Access to Jordan's only seaport of Aqaba and to Israel's only Red Sea seaport of Eilat is through the Gulf of Aqaba, which gives the Straits of Tiran strategic importance. In 1967, 90% of Israeli oil passed through the Straits of Tiran, making it a target of Egyptian blockade during the Arab League boycott of Israel.
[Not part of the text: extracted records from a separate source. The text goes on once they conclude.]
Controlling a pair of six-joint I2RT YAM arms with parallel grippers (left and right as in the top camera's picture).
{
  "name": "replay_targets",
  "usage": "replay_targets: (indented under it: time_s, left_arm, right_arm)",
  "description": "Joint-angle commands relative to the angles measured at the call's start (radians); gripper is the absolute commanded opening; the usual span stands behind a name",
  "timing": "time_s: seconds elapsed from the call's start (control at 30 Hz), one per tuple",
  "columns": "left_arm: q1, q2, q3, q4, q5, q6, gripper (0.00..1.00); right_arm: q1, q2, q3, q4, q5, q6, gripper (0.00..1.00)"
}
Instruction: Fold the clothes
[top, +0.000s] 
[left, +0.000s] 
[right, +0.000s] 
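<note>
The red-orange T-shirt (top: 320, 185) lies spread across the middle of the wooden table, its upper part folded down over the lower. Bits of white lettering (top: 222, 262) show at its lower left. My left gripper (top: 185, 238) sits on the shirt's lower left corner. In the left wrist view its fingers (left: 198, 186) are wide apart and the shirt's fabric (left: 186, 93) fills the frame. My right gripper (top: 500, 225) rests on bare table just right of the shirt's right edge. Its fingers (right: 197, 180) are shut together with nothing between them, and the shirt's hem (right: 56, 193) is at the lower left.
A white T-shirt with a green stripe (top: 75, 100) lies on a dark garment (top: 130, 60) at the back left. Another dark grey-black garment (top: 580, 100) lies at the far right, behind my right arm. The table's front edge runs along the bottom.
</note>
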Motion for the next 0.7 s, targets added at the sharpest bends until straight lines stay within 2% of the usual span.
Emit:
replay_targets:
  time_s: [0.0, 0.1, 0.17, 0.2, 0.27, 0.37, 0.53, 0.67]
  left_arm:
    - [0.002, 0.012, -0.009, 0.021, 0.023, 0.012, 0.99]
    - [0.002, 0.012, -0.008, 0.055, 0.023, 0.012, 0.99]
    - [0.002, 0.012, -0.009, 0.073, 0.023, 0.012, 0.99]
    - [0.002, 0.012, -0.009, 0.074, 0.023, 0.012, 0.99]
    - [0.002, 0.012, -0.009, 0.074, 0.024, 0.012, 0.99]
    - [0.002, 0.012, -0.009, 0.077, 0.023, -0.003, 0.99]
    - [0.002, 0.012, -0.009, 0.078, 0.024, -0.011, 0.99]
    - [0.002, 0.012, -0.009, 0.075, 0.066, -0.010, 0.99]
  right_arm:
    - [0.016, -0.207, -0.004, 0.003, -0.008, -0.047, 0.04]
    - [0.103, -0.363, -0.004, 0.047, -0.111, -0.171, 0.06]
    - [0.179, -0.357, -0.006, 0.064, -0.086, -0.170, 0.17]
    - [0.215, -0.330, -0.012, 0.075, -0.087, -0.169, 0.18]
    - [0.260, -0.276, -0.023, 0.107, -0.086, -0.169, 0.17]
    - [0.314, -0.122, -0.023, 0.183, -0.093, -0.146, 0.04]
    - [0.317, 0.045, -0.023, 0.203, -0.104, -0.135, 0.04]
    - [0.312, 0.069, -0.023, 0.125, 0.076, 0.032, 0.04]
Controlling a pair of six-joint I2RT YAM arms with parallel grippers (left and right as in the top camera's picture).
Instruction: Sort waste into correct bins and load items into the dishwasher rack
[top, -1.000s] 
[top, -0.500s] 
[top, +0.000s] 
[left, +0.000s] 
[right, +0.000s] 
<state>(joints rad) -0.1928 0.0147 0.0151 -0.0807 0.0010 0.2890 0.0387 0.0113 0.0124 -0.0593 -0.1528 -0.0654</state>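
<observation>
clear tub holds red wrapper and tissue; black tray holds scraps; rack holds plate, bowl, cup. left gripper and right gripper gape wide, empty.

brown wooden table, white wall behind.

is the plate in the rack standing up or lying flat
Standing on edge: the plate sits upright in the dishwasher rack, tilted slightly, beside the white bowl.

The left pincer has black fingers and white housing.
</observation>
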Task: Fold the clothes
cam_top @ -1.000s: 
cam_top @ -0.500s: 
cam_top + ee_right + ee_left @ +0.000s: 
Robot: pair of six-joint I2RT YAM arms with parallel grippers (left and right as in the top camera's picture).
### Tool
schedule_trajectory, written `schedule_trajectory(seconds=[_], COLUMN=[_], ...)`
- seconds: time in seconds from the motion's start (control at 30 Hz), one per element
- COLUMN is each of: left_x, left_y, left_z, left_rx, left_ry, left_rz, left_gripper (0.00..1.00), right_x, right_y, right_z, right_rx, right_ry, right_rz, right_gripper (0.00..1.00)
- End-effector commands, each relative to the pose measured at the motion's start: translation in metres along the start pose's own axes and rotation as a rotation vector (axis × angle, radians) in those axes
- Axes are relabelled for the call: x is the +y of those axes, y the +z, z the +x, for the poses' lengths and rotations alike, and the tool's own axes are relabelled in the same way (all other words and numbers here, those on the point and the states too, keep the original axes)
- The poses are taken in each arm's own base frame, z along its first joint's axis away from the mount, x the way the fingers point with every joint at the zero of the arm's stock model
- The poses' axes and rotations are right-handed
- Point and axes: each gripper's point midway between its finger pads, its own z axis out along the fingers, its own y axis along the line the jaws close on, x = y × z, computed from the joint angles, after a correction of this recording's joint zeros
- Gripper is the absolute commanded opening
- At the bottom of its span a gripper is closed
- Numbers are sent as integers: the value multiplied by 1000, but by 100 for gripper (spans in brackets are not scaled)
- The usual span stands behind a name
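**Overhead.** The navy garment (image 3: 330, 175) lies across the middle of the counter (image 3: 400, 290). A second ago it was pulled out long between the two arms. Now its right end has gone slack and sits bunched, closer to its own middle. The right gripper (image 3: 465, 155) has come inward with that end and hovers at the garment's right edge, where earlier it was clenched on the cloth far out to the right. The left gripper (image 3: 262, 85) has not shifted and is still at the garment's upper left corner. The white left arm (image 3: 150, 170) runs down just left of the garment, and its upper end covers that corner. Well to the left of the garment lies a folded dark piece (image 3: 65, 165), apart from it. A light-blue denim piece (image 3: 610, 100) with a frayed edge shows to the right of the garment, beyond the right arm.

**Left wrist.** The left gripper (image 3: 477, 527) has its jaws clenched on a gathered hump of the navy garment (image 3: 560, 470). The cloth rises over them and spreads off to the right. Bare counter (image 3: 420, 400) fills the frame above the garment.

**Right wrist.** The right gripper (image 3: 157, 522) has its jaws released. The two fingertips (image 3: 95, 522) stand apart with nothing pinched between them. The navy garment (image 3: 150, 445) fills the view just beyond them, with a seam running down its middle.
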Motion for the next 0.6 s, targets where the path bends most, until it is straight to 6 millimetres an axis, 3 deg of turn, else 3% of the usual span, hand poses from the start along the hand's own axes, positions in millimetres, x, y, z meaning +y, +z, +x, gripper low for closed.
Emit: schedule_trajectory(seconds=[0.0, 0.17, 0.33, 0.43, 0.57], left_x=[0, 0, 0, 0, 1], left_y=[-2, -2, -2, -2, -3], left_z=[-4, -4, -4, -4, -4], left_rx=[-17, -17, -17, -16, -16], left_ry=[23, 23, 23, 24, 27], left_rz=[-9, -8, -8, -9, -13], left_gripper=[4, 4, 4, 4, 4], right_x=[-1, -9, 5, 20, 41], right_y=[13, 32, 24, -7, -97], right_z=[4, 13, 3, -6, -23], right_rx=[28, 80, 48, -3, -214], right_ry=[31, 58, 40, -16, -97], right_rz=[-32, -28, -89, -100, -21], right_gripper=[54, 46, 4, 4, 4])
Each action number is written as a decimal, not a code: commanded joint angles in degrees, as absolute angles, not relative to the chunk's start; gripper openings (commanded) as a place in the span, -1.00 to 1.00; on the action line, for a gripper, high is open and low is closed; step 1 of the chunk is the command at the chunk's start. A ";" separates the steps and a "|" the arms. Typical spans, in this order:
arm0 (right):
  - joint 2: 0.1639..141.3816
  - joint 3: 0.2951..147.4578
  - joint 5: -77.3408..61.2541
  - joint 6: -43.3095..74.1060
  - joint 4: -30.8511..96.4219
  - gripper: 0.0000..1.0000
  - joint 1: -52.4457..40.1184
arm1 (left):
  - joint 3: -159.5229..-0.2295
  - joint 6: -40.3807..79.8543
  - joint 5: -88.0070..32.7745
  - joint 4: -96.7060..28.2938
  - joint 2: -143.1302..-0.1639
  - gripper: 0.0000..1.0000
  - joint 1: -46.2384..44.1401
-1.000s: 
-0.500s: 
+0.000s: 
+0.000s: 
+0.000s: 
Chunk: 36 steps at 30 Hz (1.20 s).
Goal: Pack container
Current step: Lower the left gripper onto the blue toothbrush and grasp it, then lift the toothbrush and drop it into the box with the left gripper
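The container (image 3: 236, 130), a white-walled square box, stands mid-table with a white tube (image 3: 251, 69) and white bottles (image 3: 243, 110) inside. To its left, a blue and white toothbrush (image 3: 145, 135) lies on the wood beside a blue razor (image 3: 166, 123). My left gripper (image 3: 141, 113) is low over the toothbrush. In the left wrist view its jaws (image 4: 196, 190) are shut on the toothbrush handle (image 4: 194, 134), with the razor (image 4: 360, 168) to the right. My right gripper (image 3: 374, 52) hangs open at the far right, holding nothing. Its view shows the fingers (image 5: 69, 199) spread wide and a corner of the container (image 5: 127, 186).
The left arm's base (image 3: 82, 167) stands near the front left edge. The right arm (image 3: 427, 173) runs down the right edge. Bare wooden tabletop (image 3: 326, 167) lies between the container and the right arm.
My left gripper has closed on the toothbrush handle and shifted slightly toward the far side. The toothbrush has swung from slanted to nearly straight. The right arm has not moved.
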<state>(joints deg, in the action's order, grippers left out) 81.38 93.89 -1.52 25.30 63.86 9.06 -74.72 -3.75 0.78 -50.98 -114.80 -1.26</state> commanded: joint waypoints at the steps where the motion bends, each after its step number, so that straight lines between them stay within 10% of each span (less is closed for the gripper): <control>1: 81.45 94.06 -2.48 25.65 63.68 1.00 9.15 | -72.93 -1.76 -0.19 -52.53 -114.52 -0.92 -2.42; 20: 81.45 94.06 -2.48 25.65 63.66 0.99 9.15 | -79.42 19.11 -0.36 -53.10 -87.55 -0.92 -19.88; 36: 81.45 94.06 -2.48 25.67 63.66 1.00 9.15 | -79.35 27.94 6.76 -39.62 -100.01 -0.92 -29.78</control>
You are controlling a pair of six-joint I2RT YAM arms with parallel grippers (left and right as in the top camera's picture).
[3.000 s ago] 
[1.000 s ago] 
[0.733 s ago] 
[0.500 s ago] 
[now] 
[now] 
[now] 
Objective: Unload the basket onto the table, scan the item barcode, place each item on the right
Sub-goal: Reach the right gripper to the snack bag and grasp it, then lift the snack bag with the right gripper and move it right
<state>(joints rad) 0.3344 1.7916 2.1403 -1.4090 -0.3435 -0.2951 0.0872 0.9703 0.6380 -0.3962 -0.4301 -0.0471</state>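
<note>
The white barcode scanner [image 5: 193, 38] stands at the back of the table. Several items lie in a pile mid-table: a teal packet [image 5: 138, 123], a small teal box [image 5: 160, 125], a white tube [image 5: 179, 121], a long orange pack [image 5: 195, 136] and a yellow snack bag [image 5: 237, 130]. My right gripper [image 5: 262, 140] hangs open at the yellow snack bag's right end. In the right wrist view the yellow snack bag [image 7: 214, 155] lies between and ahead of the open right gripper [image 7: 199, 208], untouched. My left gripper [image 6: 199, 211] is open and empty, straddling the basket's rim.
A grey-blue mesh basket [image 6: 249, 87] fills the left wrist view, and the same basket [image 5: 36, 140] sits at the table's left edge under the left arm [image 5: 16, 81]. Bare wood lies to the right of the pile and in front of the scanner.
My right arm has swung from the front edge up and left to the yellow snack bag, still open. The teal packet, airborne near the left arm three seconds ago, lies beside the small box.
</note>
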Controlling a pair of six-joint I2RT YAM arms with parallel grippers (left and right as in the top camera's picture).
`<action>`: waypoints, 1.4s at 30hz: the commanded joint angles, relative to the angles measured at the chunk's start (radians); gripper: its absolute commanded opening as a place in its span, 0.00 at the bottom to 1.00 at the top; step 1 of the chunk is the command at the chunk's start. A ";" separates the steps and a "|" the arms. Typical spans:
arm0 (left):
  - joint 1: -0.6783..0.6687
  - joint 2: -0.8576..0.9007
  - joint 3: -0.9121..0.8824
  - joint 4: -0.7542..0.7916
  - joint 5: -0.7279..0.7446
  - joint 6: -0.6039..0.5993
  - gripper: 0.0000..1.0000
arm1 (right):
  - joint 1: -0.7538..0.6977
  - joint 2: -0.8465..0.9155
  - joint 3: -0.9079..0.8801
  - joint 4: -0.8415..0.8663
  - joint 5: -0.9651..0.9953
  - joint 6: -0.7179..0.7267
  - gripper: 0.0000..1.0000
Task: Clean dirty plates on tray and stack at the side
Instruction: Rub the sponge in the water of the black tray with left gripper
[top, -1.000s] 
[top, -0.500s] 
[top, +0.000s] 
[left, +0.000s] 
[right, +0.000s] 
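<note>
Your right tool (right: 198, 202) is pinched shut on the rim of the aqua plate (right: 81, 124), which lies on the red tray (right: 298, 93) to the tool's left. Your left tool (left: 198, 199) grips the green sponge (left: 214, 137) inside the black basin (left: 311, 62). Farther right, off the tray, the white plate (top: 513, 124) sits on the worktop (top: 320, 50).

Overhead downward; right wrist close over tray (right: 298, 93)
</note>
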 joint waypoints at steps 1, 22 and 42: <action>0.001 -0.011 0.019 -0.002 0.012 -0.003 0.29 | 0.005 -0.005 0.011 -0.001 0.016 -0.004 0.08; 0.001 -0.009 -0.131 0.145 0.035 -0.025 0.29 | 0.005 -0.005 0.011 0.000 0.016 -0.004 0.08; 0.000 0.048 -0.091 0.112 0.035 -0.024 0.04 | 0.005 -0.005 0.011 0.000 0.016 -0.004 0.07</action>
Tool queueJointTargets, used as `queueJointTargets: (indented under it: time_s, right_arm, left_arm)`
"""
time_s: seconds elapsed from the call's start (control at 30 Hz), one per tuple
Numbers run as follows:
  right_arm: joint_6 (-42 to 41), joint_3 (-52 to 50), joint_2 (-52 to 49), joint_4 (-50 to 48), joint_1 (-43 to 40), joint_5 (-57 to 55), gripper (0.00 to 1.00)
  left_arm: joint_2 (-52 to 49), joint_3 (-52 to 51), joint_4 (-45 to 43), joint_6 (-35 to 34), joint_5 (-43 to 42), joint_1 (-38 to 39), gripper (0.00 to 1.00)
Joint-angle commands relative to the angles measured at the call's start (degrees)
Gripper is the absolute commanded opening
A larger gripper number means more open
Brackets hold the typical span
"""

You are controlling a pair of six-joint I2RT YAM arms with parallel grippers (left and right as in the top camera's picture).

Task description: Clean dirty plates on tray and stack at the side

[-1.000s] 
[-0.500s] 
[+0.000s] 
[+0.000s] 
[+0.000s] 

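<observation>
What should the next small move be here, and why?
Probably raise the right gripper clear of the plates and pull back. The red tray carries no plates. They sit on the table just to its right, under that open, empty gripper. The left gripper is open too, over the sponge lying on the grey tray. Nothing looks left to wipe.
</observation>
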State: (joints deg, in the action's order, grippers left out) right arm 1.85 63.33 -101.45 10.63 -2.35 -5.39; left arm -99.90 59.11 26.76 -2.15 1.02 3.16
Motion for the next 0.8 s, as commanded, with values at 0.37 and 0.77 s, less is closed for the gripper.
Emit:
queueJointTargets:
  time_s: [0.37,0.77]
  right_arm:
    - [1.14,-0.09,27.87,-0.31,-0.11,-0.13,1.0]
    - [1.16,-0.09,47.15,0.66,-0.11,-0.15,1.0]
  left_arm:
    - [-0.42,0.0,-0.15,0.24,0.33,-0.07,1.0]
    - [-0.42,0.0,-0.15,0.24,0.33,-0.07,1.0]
In May 1967, Israeli Prime Minister Levi Eshkol repeated declarations that Israel had made in 1957, saying that closure of the Straits of Tiran would be an act of war. Egypt then blockaded the straits on May 22, 1967, and oil tankers that were due to pass through the straits were required to submit documents ensuring their cargo was not destined for an Israeli port. At that time, Israel viewed the Straits of Tiran as a vital interest as it is where Israel received vital imports, mainly oil from Iran, and a blockade threatened Israel's ability to develop the Negev.

In May 1967, Major-General Indar Jit Rikhye was the Commander of the United Nations Emergency Force (UNEF) in the Sinai Peninsula when Egypt deployed its own troops in that territory and demanded that Rikhye withdraw all of his troops. Rikhye did withdraw, including from the port at Sharm El Sheikh adjacent to the straits. The subsequent closure of the Tiran Straits by Egypt was closely linked to the preceding UNEF withdrawal, because having the peacekeepers (rather than the Egyptian military) at Sharm El Sheikh was important for keeping that waterway open. Later in life, General Rikhye sought to downplay the importance that Israel attached to keeping that waterway open, saying that Israel's accusation in 1967 of a blockade was "questionable" given that an Israeli-flagged ship had not passed through the straits in two years, and that "The U.A.R. [Egyptian] navy had searched a couple of ships after the establishment of the blockade and thereafter relaxed its implementation". Egypt had initially requested UNEF withdrawal from locations other than Sharm El Sheikh, but UN Secretary-General U Thant demanded an all-or-nothing withdrawal.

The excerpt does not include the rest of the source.